Aim of the exercise: The exercise asks you to copy every line below in which "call" appears.
-- Source material follows --
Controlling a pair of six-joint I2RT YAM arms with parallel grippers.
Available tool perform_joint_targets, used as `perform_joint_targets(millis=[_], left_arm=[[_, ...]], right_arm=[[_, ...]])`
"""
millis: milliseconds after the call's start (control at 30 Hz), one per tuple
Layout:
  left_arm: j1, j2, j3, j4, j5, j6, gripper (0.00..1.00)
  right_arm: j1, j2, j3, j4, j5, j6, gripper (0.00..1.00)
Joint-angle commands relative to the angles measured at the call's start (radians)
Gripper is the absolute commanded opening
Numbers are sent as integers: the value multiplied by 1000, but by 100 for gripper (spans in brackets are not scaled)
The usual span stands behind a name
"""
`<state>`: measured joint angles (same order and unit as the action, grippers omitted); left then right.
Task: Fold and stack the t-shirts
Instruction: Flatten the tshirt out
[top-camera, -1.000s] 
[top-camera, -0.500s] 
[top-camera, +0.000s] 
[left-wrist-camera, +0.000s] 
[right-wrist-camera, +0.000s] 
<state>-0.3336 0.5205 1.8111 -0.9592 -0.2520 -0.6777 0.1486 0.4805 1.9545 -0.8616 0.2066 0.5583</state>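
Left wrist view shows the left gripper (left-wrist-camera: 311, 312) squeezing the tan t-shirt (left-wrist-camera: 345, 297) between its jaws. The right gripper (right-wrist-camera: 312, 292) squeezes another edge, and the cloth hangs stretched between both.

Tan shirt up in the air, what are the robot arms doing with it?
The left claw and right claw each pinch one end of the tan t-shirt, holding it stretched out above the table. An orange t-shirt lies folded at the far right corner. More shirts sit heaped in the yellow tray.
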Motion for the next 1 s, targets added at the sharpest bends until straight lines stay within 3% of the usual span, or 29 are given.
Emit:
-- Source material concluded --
Output of the task:
millis: milliseconds after the call's start (control at 30 Hz), one per tuple
Joint-angle commands relative to the angles measured at the call's start (radians)

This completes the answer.